Desde luego era natural que Cayley hubiera deseado desembarazarse de sus huéspedes lo antes posible después del descubrimiento de la tragedia; era tan necesario a la tranquilidad de aquéllos como a la suya propia. Pero había estado demasiado pronto en sugerir la idea y más aún en hacerla ejecutar. No había perdido un instante para expedirlos. Por cierto que a él le incumbía imponer una decisión si se hacía indispensable, pero nada le impedía principiar por remitirse a la discreción de cada uno; de hecho, no les había dejado la menor libertad. Así, cuando la señorita Norris había hablado de no tomar el tren sino después de comer, con la evidente esperanza de sufrir antes de partir un interrogatorio sensacional por algún detective reputado, la había animado delicadamente, pero del modo más firme, a acompañar a los otros en el primer tren. Antonio habría pensado, más bien, que Cayley, en medio del drama que acababa de abatirse sobre la casa, sería igualmente indiferente a la presencia o la ausencia de la actriz algunas horas más. Pero había ocurrido lo contrario; Antonio, como era natural, dedujo que Cayley atribuía una gran importancia a su partida. ¿Por qué? La cuestión no pudo ser resuelta de inmediato en su espíritu; pero lo había incitado a interesarse en la señorita Norris y a prestar particular atención a la historia de su disfraz de fantasma que Bill le refiriera al azar. Había querido entonces saber un poco más acerca de ella y de su papel en la Casa Roja. Por una pura coincidencia, parecía, los acontecimientos se habían encargado de satisfacer plenamente su curiosidad: la señorita Norris fue despedida a toda prisa porque conocía la existencia del pasaje secreto. De modo que el pasaje se relacionaba con el misterio de la muerte de Robert. La señorita Norris lo había utilizado para llevar a efecto su fantástica aparición.

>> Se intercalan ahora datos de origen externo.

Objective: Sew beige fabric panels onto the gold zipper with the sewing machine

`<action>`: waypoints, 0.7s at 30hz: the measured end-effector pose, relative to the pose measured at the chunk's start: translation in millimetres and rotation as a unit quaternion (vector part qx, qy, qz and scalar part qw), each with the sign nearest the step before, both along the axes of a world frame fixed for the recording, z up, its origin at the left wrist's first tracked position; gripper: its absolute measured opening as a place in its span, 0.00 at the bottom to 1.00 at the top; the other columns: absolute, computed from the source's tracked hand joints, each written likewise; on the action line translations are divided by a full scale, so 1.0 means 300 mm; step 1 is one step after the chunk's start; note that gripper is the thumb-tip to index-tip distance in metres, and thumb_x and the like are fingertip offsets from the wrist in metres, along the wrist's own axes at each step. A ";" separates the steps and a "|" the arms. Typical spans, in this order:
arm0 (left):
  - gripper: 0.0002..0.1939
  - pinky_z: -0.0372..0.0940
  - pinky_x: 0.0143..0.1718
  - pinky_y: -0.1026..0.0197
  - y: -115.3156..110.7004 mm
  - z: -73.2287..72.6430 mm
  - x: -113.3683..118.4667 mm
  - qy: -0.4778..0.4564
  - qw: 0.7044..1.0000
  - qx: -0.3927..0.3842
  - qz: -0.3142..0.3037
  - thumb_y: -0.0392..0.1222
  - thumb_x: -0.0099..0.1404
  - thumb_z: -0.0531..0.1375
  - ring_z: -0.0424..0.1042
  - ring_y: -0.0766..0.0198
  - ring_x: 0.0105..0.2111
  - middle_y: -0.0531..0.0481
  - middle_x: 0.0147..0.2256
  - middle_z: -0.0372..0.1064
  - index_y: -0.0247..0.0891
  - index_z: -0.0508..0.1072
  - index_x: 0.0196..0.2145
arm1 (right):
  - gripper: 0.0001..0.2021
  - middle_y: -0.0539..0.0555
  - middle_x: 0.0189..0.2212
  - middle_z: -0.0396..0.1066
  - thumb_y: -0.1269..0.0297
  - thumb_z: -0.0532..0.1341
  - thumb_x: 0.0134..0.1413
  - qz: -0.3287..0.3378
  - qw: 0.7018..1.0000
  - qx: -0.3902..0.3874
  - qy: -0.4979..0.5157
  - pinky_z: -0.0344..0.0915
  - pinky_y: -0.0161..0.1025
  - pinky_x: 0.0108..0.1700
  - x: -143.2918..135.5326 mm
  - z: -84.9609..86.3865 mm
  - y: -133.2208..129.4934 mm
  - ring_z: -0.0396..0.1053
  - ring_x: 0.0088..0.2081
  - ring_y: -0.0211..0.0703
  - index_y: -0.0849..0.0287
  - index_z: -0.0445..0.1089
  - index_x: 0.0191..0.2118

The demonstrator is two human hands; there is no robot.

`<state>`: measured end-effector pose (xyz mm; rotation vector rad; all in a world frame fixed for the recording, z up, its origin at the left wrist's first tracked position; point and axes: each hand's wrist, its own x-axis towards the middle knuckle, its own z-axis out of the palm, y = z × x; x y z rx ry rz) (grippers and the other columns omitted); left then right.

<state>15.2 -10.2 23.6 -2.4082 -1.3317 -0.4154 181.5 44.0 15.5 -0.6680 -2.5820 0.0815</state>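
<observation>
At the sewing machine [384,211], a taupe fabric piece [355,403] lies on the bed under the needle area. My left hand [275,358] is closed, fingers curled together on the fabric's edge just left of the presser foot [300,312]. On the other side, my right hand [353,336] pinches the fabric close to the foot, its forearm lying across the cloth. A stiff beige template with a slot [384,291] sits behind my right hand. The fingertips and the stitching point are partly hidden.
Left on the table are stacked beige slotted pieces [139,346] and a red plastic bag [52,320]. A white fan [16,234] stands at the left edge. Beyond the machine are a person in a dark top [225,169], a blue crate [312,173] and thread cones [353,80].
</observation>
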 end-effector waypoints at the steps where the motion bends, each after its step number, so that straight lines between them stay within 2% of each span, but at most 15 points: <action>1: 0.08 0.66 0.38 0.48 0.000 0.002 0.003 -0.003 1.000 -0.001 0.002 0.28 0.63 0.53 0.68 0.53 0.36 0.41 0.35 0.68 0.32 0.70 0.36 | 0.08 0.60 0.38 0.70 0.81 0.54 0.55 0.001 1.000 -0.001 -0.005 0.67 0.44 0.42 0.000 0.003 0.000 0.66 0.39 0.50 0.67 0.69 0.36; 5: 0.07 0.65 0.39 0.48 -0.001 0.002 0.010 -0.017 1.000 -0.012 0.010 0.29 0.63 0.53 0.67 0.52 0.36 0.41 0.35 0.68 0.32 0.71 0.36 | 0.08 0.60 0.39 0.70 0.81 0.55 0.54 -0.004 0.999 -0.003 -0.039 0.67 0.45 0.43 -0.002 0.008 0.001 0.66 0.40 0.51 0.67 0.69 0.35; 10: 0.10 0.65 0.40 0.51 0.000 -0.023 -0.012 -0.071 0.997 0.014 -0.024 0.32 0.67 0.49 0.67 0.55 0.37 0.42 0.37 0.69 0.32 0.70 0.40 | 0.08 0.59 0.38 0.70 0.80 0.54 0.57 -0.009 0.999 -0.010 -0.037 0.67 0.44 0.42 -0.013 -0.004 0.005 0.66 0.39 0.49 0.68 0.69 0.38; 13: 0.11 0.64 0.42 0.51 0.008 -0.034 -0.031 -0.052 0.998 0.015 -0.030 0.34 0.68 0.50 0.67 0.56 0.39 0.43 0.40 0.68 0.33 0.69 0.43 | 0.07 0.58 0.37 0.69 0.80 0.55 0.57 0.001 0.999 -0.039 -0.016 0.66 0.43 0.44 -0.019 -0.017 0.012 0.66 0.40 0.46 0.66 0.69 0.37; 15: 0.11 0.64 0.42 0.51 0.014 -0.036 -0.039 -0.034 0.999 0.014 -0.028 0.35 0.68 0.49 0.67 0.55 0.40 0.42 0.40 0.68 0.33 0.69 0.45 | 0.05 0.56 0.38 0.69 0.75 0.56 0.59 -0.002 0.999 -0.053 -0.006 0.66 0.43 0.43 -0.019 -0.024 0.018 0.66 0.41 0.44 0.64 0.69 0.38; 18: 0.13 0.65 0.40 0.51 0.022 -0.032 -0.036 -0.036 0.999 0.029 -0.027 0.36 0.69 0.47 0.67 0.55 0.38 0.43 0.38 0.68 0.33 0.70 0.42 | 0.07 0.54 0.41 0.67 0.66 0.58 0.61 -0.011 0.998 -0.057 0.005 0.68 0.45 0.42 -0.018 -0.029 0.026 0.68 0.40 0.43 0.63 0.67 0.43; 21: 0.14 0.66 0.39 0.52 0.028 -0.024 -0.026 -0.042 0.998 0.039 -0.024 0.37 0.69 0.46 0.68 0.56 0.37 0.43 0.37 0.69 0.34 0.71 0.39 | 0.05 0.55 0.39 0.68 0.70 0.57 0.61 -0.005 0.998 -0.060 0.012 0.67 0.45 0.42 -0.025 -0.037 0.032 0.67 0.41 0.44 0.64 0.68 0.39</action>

¿Lo había descubierto ella sola? ¿Marc se lo había mostrado un día, sin sospechar que lo emplearía para jugarle una mala pasada? ¿O bien sería Cayley quien, participando en la superchería, se lo habría enseñado para hacer que su aparición en el césped fuese aun más inexplicable y sobrenatural? Sea lo que fuere, estaba ella al corriente del pasaje secreto; era preciso alejarla lo más pronto posible. Si se quedaba, podía hablar y, hablando, hacer inocentemente alusión a lo que sabía. Esto, Cayley no lo quería a ningún precio. ¿Qué decir, sino que el pasaje, o aun la simple mención de su existencia, era susceptible de suministrar un hilo conductor de la mayor importancia?

—Me pregunto si Marc está oculto —pensó Antonio antes de dormirse.